**WORK INSTRUCTIONS**
Starting at the first line of the data below, retype every line up to and including the one containing "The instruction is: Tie".

**MATERIAL FOR THIS TASK**
- - - - -

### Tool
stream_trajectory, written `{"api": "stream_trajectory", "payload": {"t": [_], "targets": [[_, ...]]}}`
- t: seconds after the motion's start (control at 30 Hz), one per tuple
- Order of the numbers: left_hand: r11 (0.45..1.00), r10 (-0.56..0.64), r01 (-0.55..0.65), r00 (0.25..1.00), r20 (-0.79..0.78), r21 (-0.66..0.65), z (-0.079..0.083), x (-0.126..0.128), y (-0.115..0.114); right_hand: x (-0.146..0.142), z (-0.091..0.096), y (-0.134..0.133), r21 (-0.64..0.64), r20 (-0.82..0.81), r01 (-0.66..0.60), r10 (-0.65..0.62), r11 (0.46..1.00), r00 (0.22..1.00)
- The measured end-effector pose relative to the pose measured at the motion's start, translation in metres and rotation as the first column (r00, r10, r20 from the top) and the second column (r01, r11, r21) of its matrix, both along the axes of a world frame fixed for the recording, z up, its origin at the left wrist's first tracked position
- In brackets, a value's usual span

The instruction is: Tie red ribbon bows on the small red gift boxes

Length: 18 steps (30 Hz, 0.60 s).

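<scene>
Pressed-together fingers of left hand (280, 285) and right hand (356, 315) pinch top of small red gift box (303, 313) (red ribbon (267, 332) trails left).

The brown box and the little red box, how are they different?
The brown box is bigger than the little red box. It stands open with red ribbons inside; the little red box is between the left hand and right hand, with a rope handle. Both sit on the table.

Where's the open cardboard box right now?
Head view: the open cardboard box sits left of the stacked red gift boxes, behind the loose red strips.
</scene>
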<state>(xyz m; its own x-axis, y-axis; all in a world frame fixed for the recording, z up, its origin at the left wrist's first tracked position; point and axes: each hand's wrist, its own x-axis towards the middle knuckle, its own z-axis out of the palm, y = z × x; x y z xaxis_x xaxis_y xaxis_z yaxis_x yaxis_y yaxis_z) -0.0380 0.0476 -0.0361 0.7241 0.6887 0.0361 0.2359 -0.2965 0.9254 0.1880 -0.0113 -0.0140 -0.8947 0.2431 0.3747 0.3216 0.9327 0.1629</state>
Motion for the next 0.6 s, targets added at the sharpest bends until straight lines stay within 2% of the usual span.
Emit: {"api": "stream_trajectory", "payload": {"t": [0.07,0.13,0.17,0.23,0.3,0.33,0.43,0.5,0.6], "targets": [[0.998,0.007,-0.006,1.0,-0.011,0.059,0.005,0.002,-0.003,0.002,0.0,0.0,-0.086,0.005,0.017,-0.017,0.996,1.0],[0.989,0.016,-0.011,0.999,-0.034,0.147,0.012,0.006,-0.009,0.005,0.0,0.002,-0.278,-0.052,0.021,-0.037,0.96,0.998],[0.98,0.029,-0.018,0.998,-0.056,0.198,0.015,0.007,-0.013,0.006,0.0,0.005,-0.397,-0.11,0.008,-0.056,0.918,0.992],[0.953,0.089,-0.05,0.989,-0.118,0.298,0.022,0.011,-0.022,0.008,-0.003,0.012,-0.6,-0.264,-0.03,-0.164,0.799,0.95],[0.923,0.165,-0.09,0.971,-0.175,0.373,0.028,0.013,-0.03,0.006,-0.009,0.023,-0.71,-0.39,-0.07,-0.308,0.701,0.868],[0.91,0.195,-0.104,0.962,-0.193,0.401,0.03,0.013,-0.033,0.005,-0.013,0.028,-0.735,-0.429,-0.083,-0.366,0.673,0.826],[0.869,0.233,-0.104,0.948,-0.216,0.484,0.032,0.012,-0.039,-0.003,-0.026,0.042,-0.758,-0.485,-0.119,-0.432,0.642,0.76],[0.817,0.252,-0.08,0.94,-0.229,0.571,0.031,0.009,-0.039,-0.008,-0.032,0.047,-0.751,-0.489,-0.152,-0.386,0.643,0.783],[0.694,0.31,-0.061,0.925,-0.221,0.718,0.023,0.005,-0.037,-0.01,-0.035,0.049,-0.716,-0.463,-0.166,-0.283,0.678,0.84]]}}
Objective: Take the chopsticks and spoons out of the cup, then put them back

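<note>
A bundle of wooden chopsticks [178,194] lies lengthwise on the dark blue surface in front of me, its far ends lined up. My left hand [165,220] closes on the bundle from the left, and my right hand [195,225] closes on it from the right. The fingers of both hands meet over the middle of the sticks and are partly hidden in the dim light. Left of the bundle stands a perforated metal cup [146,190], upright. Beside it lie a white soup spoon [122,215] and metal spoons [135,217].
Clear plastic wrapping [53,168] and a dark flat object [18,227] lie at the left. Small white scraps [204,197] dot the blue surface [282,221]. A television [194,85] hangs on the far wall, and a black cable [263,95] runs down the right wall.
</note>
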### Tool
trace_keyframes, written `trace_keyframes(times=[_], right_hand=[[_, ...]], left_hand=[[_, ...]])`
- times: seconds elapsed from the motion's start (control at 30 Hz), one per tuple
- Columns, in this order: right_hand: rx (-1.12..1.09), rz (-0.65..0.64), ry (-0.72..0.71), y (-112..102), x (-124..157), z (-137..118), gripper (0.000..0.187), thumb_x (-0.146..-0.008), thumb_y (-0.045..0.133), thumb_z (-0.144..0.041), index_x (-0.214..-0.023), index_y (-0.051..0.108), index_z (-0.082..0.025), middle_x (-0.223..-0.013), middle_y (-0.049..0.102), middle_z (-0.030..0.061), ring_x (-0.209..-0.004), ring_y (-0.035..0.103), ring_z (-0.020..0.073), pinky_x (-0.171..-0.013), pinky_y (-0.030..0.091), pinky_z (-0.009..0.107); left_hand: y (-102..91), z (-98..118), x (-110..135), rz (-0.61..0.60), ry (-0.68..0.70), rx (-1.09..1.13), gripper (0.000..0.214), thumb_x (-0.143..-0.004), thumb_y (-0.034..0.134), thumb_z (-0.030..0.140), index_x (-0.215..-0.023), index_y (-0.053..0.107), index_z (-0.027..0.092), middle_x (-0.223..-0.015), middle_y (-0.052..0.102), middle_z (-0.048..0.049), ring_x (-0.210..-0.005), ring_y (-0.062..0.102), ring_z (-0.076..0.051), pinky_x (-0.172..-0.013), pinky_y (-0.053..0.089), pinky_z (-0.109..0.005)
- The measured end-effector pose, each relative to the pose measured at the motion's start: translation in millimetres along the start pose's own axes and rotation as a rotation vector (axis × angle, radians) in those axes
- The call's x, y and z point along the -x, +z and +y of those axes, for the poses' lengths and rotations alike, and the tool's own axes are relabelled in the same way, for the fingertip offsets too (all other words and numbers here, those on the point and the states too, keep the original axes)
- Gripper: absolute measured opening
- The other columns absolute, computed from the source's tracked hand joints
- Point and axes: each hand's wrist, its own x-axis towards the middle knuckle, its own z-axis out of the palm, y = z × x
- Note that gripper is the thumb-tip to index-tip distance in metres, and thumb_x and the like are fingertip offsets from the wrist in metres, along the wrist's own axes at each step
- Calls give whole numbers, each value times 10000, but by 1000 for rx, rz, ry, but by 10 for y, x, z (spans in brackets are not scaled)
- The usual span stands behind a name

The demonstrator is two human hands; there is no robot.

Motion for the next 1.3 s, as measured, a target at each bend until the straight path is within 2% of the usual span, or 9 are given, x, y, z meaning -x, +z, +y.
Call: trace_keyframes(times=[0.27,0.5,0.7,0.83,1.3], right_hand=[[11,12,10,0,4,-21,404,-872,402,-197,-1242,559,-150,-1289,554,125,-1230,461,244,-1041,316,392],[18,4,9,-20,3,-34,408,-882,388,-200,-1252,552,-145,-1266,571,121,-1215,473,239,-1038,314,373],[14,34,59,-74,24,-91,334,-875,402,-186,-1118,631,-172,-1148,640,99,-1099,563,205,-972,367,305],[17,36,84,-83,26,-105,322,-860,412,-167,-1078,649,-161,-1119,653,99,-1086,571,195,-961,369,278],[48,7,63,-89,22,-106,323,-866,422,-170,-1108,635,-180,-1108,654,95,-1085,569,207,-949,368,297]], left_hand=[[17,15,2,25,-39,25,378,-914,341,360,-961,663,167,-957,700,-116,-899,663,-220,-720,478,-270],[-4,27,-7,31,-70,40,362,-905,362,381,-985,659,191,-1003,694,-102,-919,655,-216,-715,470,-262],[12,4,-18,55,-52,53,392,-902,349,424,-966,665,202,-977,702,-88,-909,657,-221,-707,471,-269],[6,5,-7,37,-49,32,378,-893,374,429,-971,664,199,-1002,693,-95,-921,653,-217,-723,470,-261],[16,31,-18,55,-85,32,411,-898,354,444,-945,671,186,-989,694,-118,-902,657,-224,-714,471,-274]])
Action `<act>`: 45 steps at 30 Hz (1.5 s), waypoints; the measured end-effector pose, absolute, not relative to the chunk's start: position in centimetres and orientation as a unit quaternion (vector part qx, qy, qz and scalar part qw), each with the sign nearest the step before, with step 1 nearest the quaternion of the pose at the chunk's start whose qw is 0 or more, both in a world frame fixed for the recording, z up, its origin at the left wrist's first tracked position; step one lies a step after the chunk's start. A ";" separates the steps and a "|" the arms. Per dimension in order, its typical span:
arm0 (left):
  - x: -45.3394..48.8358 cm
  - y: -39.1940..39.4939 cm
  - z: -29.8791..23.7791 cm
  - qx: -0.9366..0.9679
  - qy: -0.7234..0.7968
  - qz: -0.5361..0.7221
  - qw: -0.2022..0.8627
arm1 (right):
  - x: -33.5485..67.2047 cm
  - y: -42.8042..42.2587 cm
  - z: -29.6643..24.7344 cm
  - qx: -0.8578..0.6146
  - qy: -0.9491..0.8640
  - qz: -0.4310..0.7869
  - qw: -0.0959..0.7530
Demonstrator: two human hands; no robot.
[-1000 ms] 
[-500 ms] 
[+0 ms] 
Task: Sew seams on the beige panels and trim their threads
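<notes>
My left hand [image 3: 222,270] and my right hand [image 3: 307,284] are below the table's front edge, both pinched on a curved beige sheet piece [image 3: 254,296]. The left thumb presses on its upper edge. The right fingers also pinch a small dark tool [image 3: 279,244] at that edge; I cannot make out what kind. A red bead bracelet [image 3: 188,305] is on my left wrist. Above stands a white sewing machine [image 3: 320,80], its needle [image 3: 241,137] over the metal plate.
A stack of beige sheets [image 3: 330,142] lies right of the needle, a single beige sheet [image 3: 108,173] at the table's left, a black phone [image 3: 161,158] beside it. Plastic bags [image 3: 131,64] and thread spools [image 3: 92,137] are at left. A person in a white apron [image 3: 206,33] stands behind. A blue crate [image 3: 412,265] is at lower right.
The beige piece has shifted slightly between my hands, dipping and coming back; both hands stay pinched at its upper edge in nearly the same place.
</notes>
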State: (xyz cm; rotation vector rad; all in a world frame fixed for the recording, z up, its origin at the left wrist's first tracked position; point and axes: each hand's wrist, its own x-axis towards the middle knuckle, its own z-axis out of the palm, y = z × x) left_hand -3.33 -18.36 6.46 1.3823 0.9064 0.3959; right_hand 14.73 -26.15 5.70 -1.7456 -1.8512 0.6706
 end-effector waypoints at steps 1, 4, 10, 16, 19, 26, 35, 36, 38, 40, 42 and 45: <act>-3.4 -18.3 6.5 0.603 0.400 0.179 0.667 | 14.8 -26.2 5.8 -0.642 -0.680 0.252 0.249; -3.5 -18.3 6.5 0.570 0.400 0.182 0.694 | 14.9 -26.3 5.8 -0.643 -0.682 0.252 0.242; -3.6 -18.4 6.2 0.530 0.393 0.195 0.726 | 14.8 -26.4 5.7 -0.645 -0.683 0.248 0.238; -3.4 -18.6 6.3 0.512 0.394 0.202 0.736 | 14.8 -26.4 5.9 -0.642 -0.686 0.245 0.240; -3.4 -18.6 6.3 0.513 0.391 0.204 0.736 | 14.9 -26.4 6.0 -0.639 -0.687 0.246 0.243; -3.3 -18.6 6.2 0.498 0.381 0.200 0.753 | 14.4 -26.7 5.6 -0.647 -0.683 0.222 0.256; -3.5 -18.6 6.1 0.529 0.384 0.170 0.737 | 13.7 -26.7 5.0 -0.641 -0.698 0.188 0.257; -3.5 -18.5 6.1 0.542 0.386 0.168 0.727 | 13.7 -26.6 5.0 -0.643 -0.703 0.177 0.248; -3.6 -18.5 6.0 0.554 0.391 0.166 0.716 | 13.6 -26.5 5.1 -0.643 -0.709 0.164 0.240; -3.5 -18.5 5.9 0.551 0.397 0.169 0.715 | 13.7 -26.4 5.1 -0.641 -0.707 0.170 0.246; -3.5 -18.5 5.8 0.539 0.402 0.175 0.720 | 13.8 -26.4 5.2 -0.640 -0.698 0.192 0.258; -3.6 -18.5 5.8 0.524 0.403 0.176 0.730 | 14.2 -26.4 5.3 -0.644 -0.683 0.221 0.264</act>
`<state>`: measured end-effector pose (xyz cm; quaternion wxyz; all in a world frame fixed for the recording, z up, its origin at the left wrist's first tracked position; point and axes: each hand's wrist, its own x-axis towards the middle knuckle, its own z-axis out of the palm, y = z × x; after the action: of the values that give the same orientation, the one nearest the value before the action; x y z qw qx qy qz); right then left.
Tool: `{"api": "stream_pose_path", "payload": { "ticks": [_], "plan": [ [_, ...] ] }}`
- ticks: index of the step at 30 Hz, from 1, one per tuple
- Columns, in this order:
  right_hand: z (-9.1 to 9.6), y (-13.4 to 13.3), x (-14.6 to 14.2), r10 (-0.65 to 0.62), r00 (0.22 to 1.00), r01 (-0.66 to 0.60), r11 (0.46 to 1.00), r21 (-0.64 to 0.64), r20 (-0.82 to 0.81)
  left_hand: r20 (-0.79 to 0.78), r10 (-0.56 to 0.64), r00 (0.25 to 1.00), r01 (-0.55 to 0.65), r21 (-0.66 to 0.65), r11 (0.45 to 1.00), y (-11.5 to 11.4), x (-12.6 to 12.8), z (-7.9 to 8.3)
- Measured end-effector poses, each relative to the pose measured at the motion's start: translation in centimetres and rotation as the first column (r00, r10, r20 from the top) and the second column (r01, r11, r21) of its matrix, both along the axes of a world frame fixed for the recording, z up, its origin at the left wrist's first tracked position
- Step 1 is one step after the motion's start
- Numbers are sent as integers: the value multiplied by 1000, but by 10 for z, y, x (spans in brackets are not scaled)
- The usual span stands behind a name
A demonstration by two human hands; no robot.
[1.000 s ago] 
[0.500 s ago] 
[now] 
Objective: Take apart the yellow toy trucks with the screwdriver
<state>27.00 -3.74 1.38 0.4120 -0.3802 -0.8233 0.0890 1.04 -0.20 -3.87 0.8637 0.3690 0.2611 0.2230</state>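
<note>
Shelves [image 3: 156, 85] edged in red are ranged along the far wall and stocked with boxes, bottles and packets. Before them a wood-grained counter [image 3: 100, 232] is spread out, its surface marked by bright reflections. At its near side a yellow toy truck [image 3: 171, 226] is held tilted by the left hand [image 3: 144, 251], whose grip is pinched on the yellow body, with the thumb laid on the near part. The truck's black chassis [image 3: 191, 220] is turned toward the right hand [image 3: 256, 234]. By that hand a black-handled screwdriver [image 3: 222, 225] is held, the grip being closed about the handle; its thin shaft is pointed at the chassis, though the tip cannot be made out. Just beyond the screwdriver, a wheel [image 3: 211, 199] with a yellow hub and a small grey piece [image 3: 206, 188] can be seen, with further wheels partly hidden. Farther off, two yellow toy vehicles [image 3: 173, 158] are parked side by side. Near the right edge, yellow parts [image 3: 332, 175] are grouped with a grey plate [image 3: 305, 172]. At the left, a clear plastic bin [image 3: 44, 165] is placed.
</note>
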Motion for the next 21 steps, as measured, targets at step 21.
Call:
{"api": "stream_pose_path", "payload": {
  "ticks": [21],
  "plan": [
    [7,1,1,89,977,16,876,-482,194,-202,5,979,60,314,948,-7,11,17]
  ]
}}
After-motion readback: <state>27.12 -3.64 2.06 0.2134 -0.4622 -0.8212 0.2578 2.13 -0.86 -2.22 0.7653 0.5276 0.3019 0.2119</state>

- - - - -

**EXERCISE SOLUTION**
### Tool
stream_trajectory, written `{"api": "stream_trajectory", "payload": {"t": [_], "targets": [[_, ...]]}}`
- t: seconds after the motion's start (control at 30 Hz), one per tuple
- Order of the numbers: left_hand: r11 (0.45..1.00), r10 (-0.56..0.64), r01 (-0.55..0.65), r00 (0.25..1.00), r20 (-0.79..0.78), r21 (-0.66..0.65), z (-0.079..0.083), x (-0.126..0.128), y (-0.115..0.114); right_hand: x (-0.146..0.142), z (-0.091..0.096), y (-0.134..0.133), r21 (-0.64..0.64), r20 (-0.82..0.81), r01 (-0.66..0.60), r10 (-0.65..0.62), r11 (0.46..1.00), r00 (0.22..1.00)
- The measured end-effector pose relative to the pose measured at the motion's start, translation in metres and rotation as the first column (r00, r10, r20 from the top) and the second column (r01, r11, r21) of its matrix, both along the axes of a world frame fixed for the recording, z up, its origin at the left wrist's first tracked position
- In brackets, a value's usual span

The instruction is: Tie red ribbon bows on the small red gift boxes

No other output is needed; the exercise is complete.